Researchers in Cuba hope to begin clinical trials in April for a COVID-19 vaccine designed for children ages 5 to 18, OnCuba News reports. Dr. Dagmar García Rivero, Director of Research at the Finlay Vaccine Institute, stated at a press conference last Thursday that the clinical trials with children will require “higher regulatory rigor” and that the plans are currently being reviewed by Cuba’s Research Ethics Committee. She further stated that the trial would initially involve children between the ages of 12 and 18 and then, if the first part of the trial proved safe, would move onto children between the ages of 5 and 12. Currently none of the COVID-19 vaccines approved in other countries are designed for use in children.

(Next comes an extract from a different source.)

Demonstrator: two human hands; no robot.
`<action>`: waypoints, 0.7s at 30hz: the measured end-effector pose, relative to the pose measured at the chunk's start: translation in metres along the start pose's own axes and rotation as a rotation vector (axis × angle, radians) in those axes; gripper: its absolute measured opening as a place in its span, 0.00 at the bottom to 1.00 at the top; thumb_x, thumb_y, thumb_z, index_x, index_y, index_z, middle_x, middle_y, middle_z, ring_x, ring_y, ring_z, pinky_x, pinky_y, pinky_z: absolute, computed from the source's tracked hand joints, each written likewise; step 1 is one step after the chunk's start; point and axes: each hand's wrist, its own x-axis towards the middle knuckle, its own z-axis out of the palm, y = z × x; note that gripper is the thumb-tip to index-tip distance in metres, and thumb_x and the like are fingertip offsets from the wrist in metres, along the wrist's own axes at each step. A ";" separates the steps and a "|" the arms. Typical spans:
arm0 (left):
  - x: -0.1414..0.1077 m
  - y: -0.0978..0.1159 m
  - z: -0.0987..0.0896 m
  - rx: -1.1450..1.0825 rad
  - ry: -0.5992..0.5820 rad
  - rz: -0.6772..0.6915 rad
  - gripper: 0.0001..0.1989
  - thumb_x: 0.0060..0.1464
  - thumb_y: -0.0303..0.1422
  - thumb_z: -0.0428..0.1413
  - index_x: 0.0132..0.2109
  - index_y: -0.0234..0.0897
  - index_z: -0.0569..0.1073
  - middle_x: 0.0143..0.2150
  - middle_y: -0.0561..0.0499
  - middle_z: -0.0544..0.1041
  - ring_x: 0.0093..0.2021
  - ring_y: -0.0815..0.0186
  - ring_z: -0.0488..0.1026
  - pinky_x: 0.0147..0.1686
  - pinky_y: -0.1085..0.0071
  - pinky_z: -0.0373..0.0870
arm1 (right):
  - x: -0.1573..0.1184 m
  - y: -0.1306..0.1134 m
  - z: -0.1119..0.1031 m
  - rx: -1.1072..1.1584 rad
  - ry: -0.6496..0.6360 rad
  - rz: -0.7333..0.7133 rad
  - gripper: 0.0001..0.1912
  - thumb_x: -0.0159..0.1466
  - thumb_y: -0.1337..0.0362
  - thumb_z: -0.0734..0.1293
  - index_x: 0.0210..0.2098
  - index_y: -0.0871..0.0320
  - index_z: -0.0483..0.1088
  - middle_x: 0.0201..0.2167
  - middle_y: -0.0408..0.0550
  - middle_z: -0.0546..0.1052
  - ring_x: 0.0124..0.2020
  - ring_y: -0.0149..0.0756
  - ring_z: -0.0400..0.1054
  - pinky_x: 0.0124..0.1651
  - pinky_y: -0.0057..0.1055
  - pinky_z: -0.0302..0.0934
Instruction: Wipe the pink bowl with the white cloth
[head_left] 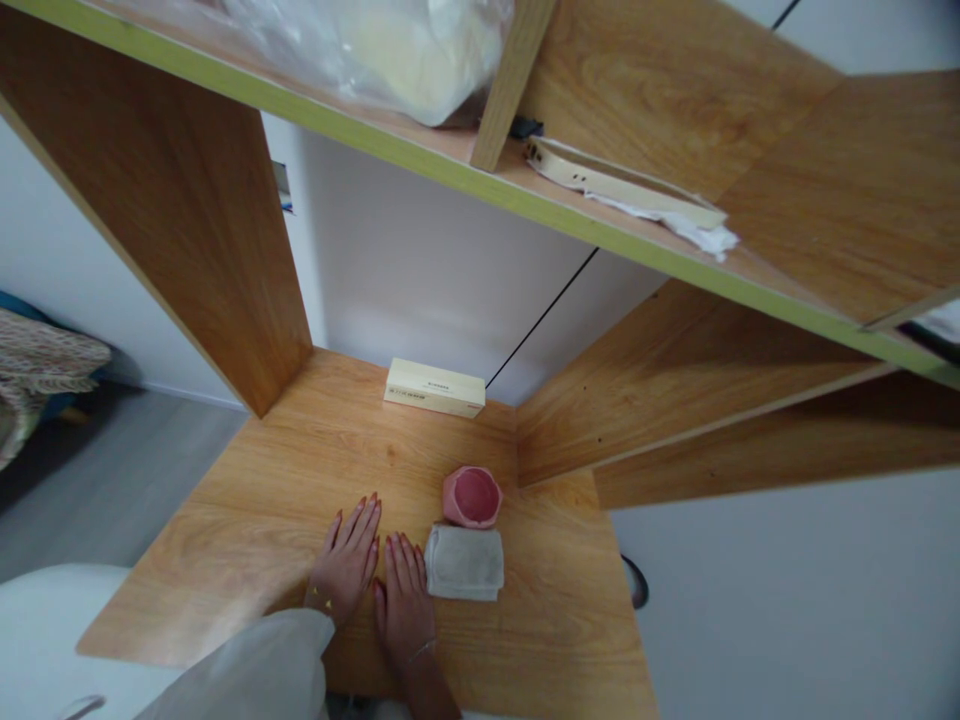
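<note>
Flat on the wooden desk [247,520] lies my left hand [347,562], its fingers stretched out and nothing in it. My right hand [405,600] rests palm down just to its right, also empty, fingers extended. A folded grey cloth [465,563] is right beside the fingers of my right hand. Behind the cloth stands a pink faceted pot [472,497], with nothing visible inside. At the back of the desk is a long cream box [435,388] with small print on it.
Overhead, a shelf with a yellow-green edge [390,155] holds a clear plastic bag [420,55] and a long pale object [622,185] with white paper. Wooden panels flank the desk. A white chair [67,620] is at lower left.
</note>
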 end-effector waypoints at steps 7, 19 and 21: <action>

Cuba also recently began developing a fifth COVID-19 vaccine, Soberana 01A/Soberana Plus, specifically designed to prevent reinfection for people who have already had the disease. This fifth vaccine joins the four other Cuban vaccines that have already progressed through certain stages of clinical trials: the Soberana 01, Soberana 02, Abdala, and Mambisavaccines. Last week, Cuba began Phase III trials for the Soberana 02 vaccine, which Cuba’s government hopes to be able to use to vaccinate the island’s entire population by the end of the year.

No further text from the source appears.